During chemo, you join an elite group that enjoys a camaraderie that many hope not to ever have to know. You get to know people by how far along in their treatment they are by the amount of hair they have on their head or if they have eyebrows or eyelashes. You can tell what kind of week they have had by the color of their skin – is it jaundice yellow? Is it pale and accompanied by sunken cheeks and black circles under their eyes?
Care speaking at Relay For Life
You can tell how they feel by how many blankets they request from the warmer, or how tightly wrapped they are in their own fleece blankets that they bring. You know not to ask questions when they bury themselves under the blankets, their nose and mouth barely visible. You often times hear people joke about the ‘molting season’ they are in, as the skin on their hands and feel peel, layer after layer, and week after week.
Conversely, there are those who are chatty, whose nausea is under control, or possibly they have found a chemo cocktail that agrees with their system; it may be a good week for them or maybe they are on a maintenance dose of medication, possibly on the hopeful side of remission of this ugly disease.

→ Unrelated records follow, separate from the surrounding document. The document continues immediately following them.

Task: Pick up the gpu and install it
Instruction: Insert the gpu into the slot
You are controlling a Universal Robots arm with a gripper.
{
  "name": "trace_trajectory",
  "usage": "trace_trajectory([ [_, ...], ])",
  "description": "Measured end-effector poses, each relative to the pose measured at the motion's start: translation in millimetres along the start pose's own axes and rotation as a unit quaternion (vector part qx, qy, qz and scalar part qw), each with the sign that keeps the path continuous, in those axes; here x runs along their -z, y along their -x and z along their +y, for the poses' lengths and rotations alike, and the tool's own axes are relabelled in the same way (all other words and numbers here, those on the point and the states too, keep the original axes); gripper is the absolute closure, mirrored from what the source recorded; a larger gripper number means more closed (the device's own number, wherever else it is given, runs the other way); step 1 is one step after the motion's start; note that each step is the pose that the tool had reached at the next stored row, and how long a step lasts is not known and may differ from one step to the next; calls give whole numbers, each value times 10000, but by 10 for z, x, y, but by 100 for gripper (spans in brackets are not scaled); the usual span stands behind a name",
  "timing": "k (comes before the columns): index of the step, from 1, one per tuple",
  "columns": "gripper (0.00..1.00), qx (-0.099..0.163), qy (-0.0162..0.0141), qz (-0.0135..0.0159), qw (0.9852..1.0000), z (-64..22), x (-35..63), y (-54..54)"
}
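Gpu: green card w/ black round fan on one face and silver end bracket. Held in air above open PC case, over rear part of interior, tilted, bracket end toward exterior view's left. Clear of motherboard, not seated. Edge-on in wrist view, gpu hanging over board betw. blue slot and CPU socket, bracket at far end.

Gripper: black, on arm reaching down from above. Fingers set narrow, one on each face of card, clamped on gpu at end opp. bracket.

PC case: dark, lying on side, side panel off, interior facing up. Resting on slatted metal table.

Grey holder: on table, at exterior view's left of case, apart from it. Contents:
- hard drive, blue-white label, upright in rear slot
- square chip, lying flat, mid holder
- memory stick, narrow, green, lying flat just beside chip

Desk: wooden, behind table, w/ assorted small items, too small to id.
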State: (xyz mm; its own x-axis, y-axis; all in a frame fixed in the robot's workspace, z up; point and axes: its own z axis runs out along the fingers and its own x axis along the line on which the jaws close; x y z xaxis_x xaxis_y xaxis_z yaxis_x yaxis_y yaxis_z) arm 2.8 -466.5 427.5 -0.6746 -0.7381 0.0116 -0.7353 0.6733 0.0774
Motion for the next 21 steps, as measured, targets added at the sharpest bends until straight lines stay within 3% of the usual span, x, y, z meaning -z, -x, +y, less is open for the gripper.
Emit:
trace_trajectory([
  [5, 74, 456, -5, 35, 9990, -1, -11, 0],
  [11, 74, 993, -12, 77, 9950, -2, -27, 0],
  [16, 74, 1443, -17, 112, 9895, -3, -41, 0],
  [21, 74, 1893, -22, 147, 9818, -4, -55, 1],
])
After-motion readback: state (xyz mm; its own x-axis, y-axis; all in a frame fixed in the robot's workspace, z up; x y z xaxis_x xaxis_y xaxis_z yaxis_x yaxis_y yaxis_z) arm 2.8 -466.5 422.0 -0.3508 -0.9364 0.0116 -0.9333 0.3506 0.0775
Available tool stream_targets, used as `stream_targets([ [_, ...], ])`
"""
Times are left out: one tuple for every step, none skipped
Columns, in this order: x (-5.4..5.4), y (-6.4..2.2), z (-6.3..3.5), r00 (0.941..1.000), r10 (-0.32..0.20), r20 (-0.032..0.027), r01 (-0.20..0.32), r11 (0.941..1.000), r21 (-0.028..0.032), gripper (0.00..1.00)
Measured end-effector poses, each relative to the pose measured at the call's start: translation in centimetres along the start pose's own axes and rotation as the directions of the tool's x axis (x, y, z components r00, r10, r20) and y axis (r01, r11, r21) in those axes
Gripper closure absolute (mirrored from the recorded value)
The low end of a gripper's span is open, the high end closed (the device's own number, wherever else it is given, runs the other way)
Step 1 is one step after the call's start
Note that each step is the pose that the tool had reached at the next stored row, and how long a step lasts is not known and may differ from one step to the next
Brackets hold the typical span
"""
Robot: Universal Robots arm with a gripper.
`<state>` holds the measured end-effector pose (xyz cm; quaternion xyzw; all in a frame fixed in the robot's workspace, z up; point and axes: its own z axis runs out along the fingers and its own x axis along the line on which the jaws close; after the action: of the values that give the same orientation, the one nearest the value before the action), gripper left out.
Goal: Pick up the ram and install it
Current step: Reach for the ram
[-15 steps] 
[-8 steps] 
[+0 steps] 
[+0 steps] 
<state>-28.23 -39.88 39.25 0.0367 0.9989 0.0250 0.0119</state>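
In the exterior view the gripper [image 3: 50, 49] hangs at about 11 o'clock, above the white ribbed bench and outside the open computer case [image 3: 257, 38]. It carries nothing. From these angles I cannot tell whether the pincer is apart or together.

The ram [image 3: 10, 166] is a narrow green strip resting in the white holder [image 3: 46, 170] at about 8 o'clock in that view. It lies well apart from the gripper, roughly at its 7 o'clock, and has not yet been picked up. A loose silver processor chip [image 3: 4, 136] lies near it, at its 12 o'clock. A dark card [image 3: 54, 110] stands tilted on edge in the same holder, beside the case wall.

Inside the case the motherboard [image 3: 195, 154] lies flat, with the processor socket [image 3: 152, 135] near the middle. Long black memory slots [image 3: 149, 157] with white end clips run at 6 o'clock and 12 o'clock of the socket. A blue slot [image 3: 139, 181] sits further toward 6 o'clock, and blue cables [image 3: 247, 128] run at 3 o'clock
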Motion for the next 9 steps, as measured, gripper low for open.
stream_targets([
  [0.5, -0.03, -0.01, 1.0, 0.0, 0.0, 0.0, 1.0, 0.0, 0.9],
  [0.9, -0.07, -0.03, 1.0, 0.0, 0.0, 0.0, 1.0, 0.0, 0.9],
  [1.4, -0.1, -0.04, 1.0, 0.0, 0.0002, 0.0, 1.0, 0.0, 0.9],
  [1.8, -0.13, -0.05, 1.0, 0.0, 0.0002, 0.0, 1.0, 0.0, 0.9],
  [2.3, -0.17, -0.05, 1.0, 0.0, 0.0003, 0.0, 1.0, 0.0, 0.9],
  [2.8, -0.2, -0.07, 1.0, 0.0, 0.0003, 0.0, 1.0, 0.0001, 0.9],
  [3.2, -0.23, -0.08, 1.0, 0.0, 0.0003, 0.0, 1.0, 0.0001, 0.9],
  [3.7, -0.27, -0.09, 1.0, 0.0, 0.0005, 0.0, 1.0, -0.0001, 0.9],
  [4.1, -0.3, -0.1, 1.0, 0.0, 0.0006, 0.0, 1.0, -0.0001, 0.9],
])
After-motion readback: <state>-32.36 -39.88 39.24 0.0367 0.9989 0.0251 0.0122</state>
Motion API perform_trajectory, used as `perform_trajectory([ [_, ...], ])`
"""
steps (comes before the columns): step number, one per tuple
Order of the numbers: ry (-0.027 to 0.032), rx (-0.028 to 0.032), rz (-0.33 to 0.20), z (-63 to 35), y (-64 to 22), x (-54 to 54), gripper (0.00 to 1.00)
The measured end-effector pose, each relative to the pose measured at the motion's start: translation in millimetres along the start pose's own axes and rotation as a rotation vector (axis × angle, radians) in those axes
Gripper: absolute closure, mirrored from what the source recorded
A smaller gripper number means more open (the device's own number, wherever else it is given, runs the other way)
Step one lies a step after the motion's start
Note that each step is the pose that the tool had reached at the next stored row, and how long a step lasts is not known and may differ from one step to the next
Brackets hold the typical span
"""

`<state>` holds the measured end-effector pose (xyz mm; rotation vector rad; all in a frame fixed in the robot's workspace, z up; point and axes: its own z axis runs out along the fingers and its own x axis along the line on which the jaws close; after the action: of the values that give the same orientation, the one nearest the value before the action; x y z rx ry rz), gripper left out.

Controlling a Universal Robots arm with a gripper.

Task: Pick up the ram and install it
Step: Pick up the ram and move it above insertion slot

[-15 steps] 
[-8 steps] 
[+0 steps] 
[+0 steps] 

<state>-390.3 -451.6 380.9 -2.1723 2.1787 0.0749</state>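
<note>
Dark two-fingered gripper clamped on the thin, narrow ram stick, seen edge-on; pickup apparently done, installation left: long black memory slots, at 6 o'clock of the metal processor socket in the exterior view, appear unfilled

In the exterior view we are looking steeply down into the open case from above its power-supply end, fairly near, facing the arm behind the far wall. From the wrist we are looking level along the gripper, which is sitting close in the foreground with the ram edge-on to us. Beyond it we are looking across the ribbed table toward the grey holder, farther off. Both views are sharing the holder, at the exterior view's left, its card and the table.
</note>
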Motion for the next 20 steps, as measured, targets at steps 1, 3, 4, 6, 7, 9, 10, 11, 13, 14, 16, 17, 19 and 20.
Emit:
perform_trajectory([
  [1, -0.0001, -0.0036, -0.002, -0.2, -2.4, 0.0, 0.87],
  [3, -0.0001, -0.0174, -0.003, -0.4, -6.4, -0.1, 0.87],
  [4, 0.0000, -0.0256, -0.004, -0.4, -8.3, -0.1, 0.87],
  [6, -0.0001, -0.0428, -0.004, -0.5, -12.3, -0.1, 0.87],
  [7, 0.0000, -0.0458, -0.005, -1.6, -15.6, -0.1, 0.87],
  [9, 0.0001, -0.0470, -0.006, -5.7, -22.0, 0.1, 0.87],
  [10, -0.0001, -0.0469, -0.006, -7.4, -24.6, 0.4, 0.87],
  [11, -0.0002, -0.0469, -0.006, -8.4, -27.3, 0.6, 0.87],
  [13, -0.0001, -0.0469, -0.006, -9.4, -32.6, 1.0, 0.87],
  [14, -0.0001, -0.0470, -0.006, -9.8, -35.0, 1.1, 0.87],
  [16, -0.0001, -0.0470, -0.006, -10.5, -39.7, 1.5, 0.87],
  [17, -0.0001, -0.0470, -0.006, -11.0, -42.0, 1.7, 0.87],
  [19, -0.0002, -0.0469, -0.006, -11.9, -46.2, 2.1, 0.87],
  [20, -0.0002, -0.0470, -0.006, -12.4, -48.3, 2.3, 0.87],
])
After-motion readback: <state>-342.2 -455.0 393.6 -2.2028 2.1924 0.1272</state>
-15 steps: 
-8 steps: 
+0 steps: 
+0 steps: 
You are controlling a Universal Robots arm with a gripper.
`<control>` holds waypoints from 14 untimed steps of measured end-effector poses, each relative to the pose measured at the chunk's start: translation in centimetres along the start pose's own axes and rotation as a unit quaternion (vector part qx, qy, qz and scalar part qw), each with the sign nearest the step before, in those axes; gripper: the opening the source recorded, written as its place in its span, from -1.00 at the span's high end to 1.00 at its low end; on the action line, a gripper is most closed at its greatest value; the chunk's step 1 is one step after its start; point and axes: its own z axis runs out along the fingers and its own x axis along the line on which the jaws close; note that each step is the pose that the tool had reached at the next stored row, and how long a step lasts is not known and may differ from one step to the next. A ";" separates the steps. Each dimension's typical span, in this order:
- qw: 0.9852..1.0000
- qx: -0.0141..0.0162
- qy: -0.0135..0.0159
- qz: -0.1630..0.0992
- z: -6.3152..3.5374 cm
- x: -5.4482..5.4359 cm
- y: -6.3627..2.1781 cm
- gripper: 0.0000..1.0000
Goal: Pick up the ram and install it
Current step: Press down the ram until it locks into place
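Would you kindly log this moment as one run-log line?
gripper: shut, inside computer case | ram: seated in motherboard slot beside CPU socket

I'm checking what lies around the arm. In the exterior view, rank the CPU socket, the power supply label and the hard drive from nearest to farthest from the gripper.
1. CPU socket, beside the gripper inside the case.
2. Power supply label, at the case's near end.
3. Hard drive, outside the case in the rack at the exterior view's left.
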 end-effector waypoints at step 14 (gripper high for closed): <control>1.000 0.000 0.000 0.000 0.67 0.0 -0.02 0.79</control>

In remission, out of remission, tumor markers great, tumor markers have risen; blood levels look great; blood levels have tanked; transfusions, infusions, injections, rejections……it is a white knuckle roller coaster ride. And, it is a carny ride that does not discriminate against age, height, weight, color of skin, ethnicity, heritage, gender, religious preference, political alliance or hair color (or lack of it!).
But, like a carnival, it takes all kinds, shapes and colors to pull off the “Greatest Show on Earth”. And the “Greatest Show on Earth” is LIFE itself. Life is colored by people of all heritages, all lines of work, all social strata, all ethnicities, all ages, and all genders. And just like in life, in chemo, you are thrown into the ‘melting pot’. Like any good recipe a sourpuss attitude can ruin the whole batch, just as much as just a bright and just the right seasoning of humor, friendliness and levity will make the medicine go down a bit easier.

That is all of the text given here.